* [About this exercise]: Your answer must be an exact copy of the data below, minus any pictures.

╭──

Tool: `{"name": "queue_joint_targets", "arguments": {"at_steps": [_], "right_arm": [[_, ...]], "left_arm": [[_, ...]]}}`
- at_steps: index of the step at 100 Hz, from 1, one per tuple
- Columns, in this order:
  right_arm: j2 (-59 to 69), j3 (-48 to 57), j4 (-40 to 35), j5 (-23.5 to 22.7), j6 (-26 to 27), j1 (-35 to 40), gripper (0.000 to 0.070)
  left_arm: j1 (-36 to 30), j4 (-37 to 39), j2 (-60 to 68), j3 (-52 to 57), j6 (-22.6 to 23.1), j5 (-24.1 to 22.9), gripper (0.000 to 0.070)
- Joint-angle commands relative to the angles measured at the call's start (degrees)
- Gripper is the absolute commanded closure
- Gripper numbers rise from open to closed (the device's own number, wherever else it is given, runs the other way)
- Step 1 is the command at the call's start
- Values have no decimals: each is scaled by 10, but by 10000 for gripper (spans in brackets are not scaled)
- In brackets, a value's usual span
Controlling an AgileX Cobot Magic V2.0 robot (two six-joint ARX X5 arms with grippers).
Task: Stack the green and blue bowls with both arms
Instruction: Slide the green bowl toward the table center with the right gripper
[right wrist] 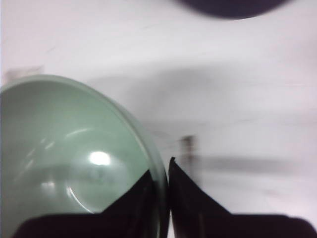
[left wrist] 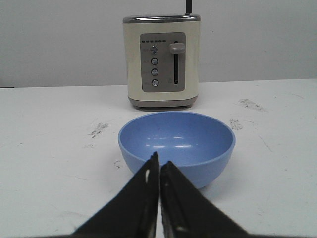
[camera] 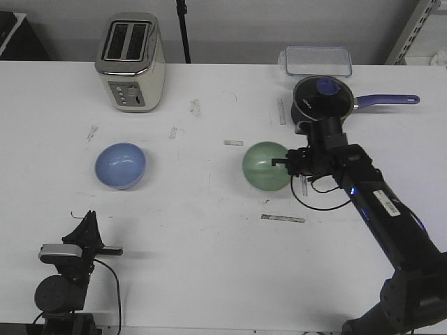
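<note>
Right black pincer gripper [camera: 285, 162] is clamped on the rim of the glossy pale mint green round bowl [camera: 265, 166], one finger inside, one outside, approx table centre, w/ the dark blue lidded saucepan w/ long handle [camera: 323, 98] at its 1 o'clock. Smooth light periwinkle blue round bowl [camera: 121, 165] sits at 9 o'clock from the green one, well apart. Left black gripper [left wrist: 159, 166] is pinched closed on nothing, near that bowl. Cream boxy toaster w/ chrome top [camera: 130, 62] sits behind it on the scuffed white tabletop [camera: 209, 230].

Green bowl [right wrist: 74, 158] – glossy, smooth; blue bowl [left wrist: 177, 144] – satin sheen; toaster [camera: 130, 61] – brushed metal top; table [camera: 209, 237] – matt, scuffed.
</note>
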Motion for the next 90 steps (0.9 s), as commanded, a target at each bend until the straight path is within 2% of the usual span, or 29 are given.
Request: {"name": "queue_joint_targets", "arguments": {"at_steps": [1,21,37,55,79,90], "right_arm": [[11,12,9,-3,29,30,691],[33,12,17,2,63,112,691],[52,12,23,9,82,150,691],[71,12,27,13,88,163,691],[77,12,26,49,92,163,691],[78,12,26,49,92,163,691]], "left_arm": [[1,7,-1,-13,1,0,698],[1,7,-1,-13,1,0,698],[1,7,-1,-13,1,0,698],[1,7,-1,-13,1,0,698],[1,7,-1,-13,1,0,698],[1,7,-1,-13,1,0,698]]}}
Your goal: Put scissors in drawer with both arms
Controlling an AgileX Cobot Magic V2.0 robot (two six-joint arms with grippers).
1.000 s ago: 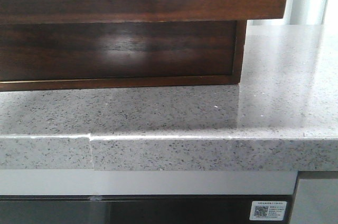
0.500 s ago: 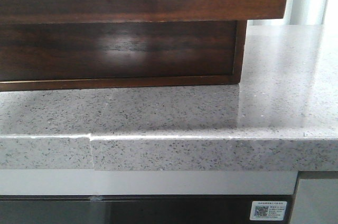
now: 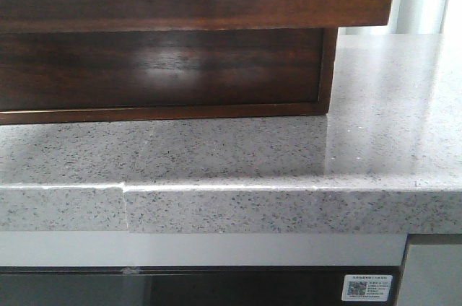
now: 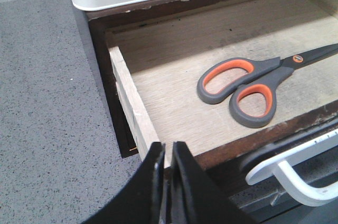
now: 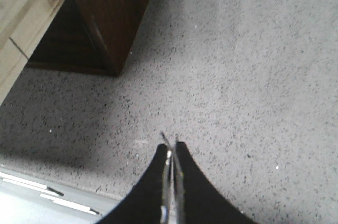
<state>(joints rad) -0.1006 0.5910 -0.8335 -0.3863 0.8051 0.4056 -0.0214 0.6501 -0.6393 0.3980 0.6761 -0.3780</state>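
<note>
One pair of scissors (image 4: 264, 84) lies flat on the pale wooden floor of the open drawer (image 4: 174, 102), just beyond the left gripper (image 4: 168, 155) and off to one side of it. Its long axis runs slantwise across the drawer floor: the two grey handle loops with orange lining sit nearest the gripper, and the dark blades point away toward the picture's edge, where their tips are cut off. A small orange mark sits at the pivot, too small to read.

The left gripper's two black fingers stand almost together, only a thin slit between them, with nothing held, above the drawer's near wall. A white curved handle (image 4: 296, 174) shows just beside it, partly cut off.

The right gripper (image 5: 170, 147) hangs over the speckled grey countertop (image 5: 253, 76), its fingers pressed nearly closed and empty; the dark-brown cabinet corner (image 5: 113, 18) lies well ahead of it.

From the front, the glossy drawer front (image 3: 202, 3) fills the top, its upper part cut off. A white sticker (image 3: 368, 286) with a QR code carries print too fine to read.
</note>
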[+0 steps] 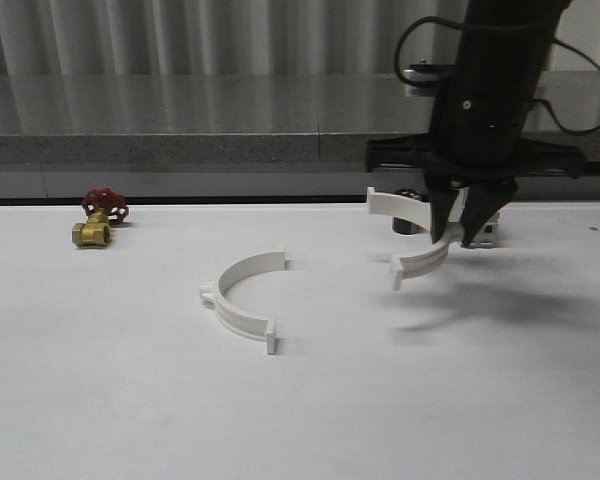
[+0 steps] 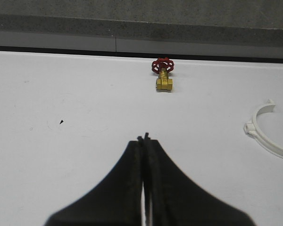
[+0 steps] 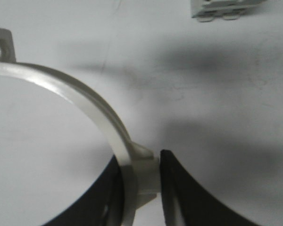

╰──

* [Result of this exercise]:
Tool: `{"name": "queue_joint_targets", "arguments": {"at_steps": [_], "right_arm": [[_, ...]], "left_arm": [[_, ...]]}}`
- at_steps: index of the step at 100 Hz, from 1, one per tuple
- Columns, in this order:
  right_arm: j2 (-59 to 69), j3 (-48 to 57), j4 (-40 to 35), j5 (-23.5 to 22.7), j6 (-26 to 27), j1 (-35 to 40), gripper (0.000 to 0.070)
  left_arm: j1 (-36 to 30), j4 (-37 to 39), j2 (-60 to 68), j3 (-52 to 57), j6 (-22.6 to 23.1), j5 (-24.1 to 22.9), gripper (0.000 to 0.070)
- Joint-angle commands relative to the angles measured at the call's start (degrees)
- Gripper is the absolute commanded closure
- Gripper numbers rise from open to closed (the device's own number, wherever else it is given, runs the other way)
- Step 1 is the command at the call's start
- Values have no decimals: each is scaled by 10, but by 10000 for gripper (spans in brackets are not scaled)
- In brackets, a value's usual span
Controlling an AgileX Cobot Magic V2.0 robot (two six-joint ARX X5 arms with grippers).
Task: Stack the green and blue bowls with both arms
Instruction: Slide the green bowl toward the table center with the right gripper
[right wrist] 
[left wrist] 
[camera] 
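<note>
Right black pincer gripper [camera: 285, 162] is clamped on the rim of the glossy pale mint green round bowl [camera: 265, 166], one finger inside, one outside, approx table centre, w/ the dark blue lidded saucepan w/ long handle [camera: 323, 98] at its 1 o'clock. Smooth light periwinkle blue round bowl [camera: 121, 165] sits at 9 o'clock from the green one, well apart. Left black gripper [left wrist: 159, 166] is pinched closed on nothing, near that bowl. Cream boxy toaster w/ chrome top [camera: 130, 62] sits behind it on the scuffed white tabletop [camera: 209, 230].

Green bowl [right wrist: 74, 158] – glossy, smooth; blue bowl [left wrist: 177, 144] – satin sheen; toaster [camera: 130, 61] – brushed metal top; table [camera: 209, 237] – matt, scuffed.
</note>
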Motion for the next 90 steps (0.9 s), as commanded, a target at each bend until the straight path is within 2% of the usual span, or 29 are given.
Request: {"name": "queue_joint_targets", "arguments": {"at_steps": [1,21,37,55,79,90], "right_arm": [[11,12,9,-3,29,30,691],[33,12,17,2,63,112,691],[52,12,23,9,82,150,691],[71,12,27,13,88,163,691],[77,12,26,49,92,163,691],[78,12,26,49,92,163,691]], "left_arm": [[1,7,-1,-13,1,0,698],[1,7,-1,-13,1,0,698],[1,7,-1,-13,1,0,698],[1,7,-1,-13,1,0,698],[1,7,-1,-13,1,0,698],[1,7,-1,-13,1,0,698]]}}
Your goal: Put scissors in drawer with both arms
Controlling an AgileX Cobot Magic V2.0 robot (two six-joint arms with grippers).
1.000 s ago: 
0.500 s ago: 
now: 
now: 
now: 
<state>(joints rad) -0.1006 0.5910 -0.8335 -0.3863 0.8051 0.4056 -0.0214 0.6501 -0.6393 0.3980 0.6761 -0.3780</state>
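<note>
One pair of scissors (image 4: 264, 84) lies flat on the pale wooden floor of the open drawer (image 4: 174, 102), just beyond the left gripper (image 4: 168, 155) and off to one side of it. Its long axis runs slantwise across the drawer floor: the two grey handle loops with orange lining sit nearest the gripper, and the dark blades point away toward the picture's edge, where their tips are cut off. A small orange mark sits at the pivot, too small to read.

The left gripper's two black fingers stand almost together, only a thin slit between them, with nothing held, above the drawer's near wall. A white curved handle (image 4: 296, 174) shows just beside it, partly cut off.

The right gripper (image 5: 170, 147) hangs over the speckled grey countertop (image 5: 253, 76), its fingers pressed nearly closed and empty; the dark-brown cabinet corner (image 5: 113, 18) lies well ahead of it.

From the front, the glossy drawer front (image 3: 202, 3) fills the top, its upper part cut off. A white sticker (image 3: 368, 286) with a QR code carries print too fine to read.
</note>
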[+0 steps] 
[+0 steps] 
[+0 steps] 

Nothing further remains in the output.